TASK OBJECTIVE – Copy verbatim the material from its first line to the line that holds "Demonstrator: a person", including that line.

---- RECORDED DATA

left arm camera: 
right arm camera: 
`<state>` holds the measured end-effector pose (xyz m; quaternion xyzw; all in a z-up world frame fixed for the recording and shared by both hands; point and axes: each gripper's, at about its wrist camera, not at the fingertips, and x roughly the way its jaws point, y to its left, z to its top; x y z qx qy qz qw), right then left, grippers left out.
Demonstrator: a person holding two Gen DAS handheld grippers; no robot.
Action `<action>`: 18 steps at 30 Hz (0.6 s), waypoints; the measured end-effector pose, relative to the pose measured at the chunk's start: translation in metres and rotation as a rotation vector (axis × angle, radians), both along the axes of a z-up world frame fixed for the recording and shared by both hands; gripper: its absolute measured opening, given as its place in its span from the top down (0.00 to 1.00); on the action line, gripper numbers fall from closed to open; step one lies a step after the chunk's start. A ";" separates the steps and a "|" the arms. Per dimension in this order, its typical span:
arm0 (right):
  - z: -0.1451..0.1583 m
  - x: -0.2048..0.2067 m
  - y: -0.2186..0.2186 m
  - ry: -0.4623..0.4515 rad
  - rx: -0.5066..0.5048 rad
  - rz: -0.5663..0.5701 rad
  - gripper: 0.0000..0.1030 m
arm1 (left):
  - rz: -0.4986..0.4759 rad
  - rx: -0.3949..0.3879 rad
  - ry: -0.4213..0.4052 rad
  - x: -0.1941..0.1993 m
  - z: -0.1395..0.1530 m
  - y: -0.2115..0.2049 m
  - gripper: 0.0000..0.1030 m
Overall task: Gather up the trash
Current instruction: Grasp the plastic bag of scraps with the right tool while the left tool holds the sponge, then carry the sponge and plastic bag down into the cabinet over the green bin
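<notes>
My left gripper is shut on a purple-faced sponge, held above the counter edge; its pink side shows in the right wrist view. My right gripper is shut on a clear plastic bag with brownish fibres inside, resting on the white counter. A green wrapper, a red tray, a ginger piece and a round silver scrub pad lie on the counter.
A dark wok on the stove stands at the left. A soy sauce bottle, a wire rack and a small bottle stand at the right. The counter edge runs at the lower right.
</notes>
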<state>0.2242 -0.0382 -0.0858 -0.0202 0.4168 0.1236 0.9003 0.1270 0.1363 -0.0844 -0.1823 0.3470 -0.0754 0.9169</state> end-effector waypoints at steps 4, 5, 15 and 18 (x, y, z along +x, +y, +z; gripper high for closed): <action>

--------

WRITTEN SOLUTION –
left arm camera: 
right arm camera: 
`<state>` holds the measured end-effector pose (xyz m; quaternion xyzw; all in a z-up world frame fixed for the recording and shared by both hands; point and axes: each gripper's, at about its wrist camera, not at the fingertips, and x roughly the way its jaws point, y to its left, z to its top; x y z qx qy qz qw), right then left, grippers left out.
Demonstrator: a person holding two Gen DAS handheld grippers; no robot.

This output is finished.